• **WHAT THE TASK ASKS**
Below is some data. Retype exactly the lines starting at the one with "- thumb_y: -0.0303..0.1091" and ending at the one with "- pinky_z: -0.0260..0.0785".

[SOURCE MATERIAL — start]

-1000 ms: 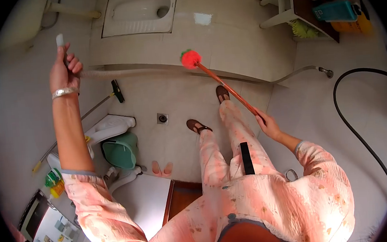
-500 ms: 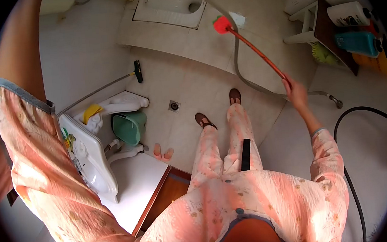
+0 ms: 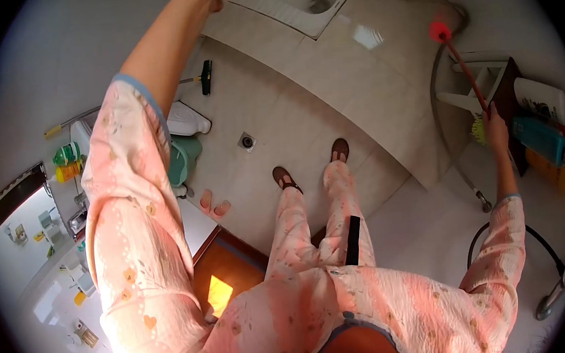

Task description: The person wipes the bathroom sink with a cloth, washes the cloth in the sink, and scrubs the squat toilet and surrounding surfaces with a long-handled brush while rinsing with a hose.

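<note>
My right hand (image 3: 495, 125) is closed around the handle of a red long-handled toilet brush (image 3: 467, 72). The brush's round red head points up and away, over the raised tiled step near the grey hose (image 3: 435, 98). My left arm reaches forward to the top edge. Only the wrist with a light bracelet and a bit of my left hand (image 3: 217, 1) show; its fingers are cut off by the frame. Nearest to it is the white squat toilet (image 3: 276, 10), set into the step.
At right, a stool (image 3: 507, 92) carries several bottles (image 3: 539, 135). A black hose (image 3: 545, 239) hangs below it. Left are a green bucket (image 3: 183, 159), a floor squeegee (image 3: 206, 77) and pink slippers (image 3: 220, 209). A floor drain (image 3: 247, 141) lies before my feet.
My right hand has moved to the right with the brush, away from the squat toilet. My left arm has swung rightward toward the toilet. The grey hose has shifted right, and the view has turned.
</note>
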`<state>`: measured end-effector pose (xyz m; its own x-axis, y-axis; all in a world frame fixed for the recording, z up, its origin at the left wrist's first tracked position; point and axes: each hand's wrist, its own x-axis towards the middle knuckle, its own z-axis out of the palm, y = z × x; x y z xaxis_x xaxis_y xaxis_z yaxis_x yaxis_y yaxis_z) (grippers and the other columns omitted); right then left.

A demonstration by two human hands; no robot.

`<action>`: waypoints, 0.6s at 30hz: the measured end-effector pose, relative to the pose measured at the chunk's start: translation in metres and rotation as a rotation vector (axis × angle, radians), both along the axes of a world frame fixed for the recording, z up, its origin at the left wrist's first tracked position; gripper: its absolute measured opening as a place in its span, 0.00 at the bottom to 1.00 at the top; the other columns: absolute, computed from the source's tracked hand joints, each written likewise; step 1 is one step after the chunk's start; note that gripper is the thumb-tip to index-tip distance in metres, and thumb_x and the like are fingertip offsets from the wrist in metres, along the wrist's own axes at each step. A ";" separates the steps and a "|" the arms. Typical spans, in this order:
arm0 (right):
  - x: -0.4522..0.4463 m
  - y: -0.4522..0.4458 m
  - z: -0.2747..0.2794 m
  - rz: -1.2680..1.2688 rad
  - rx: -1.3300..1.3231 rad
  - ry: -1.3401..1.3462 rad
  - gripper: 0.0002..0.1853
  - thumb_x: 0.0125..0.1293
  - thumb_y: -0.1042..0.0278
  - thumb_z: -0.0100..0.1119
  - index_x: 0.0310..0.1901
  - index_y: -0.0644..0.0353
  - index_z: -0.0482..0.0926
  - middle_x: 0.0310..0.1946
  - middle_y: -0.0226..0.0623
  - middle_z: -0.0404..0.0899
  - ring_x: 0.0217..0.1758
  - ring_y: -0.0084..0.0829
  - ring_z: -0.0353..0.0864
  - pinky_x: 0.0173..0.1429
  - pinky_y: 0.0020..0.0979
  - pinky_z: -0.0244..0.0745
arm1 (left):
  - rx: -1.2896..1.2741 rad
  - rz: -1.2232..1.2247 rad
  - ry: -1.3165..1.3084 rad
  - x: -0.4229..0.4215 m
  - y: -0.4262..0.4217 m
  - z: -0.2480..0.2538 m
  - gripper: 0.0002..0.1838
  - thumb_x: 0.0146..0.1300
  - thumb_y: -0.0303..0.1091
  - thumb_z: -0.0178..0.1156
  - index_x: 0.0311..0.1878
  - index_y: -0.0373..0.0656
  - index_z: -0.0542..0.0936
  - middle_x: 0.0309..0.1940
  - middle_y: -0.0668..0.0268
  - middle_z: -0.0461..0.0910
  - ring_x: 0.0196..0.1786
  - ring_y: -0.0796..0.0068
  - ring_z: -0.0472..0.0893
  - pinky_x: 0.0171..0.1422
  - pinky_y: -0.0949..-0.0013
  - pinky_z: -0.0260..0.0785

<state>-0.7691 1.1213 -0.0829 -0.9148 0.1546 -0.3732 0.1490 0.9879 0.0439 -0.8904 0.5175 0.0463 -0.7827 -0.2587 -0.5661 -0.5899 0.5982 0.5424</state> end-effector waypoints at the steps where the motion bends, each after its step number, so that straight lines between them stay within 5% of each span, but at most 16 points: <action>1: 0.009 -0.015 0.016 0.035 0.036 -0.100 0.21 0.69 0.55 0.41 0.61 0.51 0.67 0.37 0.50 0.79 0.39 0.47 0.79 0.39 0.45 0.72 | -0.129 0.047 -0.008 0.040 -0.018 -0.011 0.28 0.65 0.47 0.51 0.61 0.38 0.65 0.52 0.58 0.72 0.57 0.67 0.69 0.60 0.64 0.61; 3: 0.035 -0.031 0.022 0.121 -0.033 -0.078 0.20 0.67 0.59 0.45 0.59 0.53 0.69 0.35 0.51 0.79 0.36 0.45 0.80 0.38 0.42 0.72 | 0.082 0.009 -0.029 0.108 -0.081 -0.024 0.33 0.60 0.53 0.55 0.64 0.43 0.64 0.65 0.58 0.61 0.71 0.65 0.51 0.72 0.60 0.40; 5: 0.069 -0.006 -0.014 0.238 -0.277 0.018 0.22 0.68 0.59 0.48 0.60 0.59 0.66 0.28 0.45 0.79 0.26 0.34 0.79 0.28 0.35 0.69 | 0.049 0.193 -0.024 0.187 -0.136 -0.027 0.30 0.61 0.51 0.55 0.61 0.43 0.67 0.61 0.60 0.66 0.67 0.67 0.59 0.69 0.63 0.47; 7: 0.098 -0.019 -0.030 -0.110 -0.606 -0.235 0.22 0.67 0.59 0.49 0.58 0.62 0.68 0.22 0.35 0.75 0.21 0.23 0.74 0.24 0.29 0.66 | -0.003 0.355 -0.041 0.260 -0.173 -0.005 0.27 0.62 0.49 0.54 0.60 0.45 0.69 0.58 0.64 0.69 0.62 0.72 0.64 0.64 0.67 0.54; 9: 0.127 -0.058 -0.028 -0.178 -0.802 -0.269 0.20 0.67 0.59 0.50 0.55 0.63 0.71 0.19 0.27 0.69 0.17 0.15 0.66 0.19 0.24 0.61 | -0.026 0.521 0.012 0.325 -0.196 0.017 0.25 0.63 0.46 0.54 0.58 0.42 0.70 0.55 0.63 0.71 0.59 0.74 0.68 0.61 0.70 0.58; 14: 0.128 -0.172 -0.014 -0.348 -0.912 -0.491 0.18 0.67 0.61 0.50 0.54 0.61 0.71 0.18 0.27 0.70 0.14 0.14 0.62 0.15 0.21 0.56 | -0.174 0.647 0.072 0.427 -0.235 0.055 0.20 0.63 0.41 0.54 0.55 0.39 0.73 0.51 0.61 0.74 0.55 0.73 0.71 0.56 0.72 0.64; 18: 0.097 -0.261 -0.023 -0.290 -1.007 -0.550 0.20 0.65 0.66 0.47 0.59 0.59 0.66 0.21 0.30 0.72 0.13 0.16 0.63 0.14 0.21 0.57 | -0.449 0.416 0.272 0.454 -0.258 0.056 0.19 0.62 0.37 0.56 0.54 0.38 0.72 0.51 0.56 0.72 0.55 0.64 0.72 0.57 0.67 0.65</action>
<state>-0.6722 0.8605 -0.1061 -0.5721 -0.2592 -0.7781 0.5777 0.5462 -0.6066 -0.4362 0.2593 0.1019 -0.6667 -0.7340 -0.1295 -0.6973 0.5529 0.4562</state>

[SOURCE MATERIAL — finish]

• **TASK ANSWER**
  - thumb_y: -0.0303..0.1091
  - thumb_z: -0.0178..0.1156
  - index_x: 0.0311..0.1878
  - index_y: -0.0373..0.0656
  - index_z: -0.0542..0.0936
  - middle_x: 0.0309..0.1940
  - middle_y: -0.0668..0.0268
  - middle_z: -0.0461..0.0910
  - ring_x: 0.0196..0.1786
  - ring_y: -0.0796..0.0068
  - ring_z: -0.0472..0.0893
  - pinky_x: 0.0171..0.1422
  - pinky_y: -0.0949..-0.0013
  - pinky_z: -0.0260..0.0785

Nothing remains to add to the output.